A future Conservative government would freeze benefits but protect pensions. Have the over-65s never had it so good?by Peter Kellner / October 3, 2014 / Leave a comment
Most people agree that Britain’s political discourse is often far too discourteous, with too many insults and too little gratitude. This blog seeks to redress the balance just a little. I wish to say thank you to all my readers, especially those of you under 65.
Thank you for funding my Freedom Pass. And my winter fuel allowance. And my free prescriptions and eye tests. And my exemption from paying national insurance. Most of all, in this harsh economic climate, thank you for my state pension rights—and thank you, in advance, for accepting George Osborne’s decision this week to keep my pension growing by at least 2.5 per cent a year, while most benefits for people of working age will be frozen.
Looking further ahead, to when I am 75, thank you for the free television licence I shall then enjoy—and also, again after this week’s policy announcements, for my ability to pass on any unspent portion of my pension pot at a lower tax rate when I die.
I know that some people find this all rather strange.

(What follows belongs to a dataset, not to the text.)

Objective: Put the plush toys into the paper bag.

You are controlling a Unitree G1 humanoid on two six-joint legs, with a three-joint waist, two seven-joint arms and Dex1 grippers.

They say my generation has never had it so good, and that our disposable income has not just been protected throughout this era of austerity, but grown faster than that of any other age group.
What ingratitude! Think of the terrible problems that have blighted our lives: growing up after the Second World War, having to listen to our parents explaining how they saved western civilisation; enduring sweet rationing and free school milk; forced to attend those divisive grammar schools; suffering the intense guilt of a free university education; agonising over the bewildering array of career choices in an era of full employment; having to pay as much as £5,000 for our first home and then fill out forms to claim mortgage tax relief. You youngsters simply don’t understand what life was like when we were your age.
Surely we now deserve generous treatment, having survived all that. Some may complain that my generation has caused the problems that the under-65s must now pay to solve. If you are one of them, I say: deal with it and stop carping.
Besides, won’t you want the same benefits when you retire? The way things are going, you should be able to look forward to receiving most of them, albeit not until you are 70. Well, some of them. Maybe.
Meanwhile, acting now against us post-war baby boomers would be politically counterproductive. For, if we must reduce this important and principled discussion to one of electoral self-interest, just remember this. Almost everyone in my generation votes; many in yours don’t.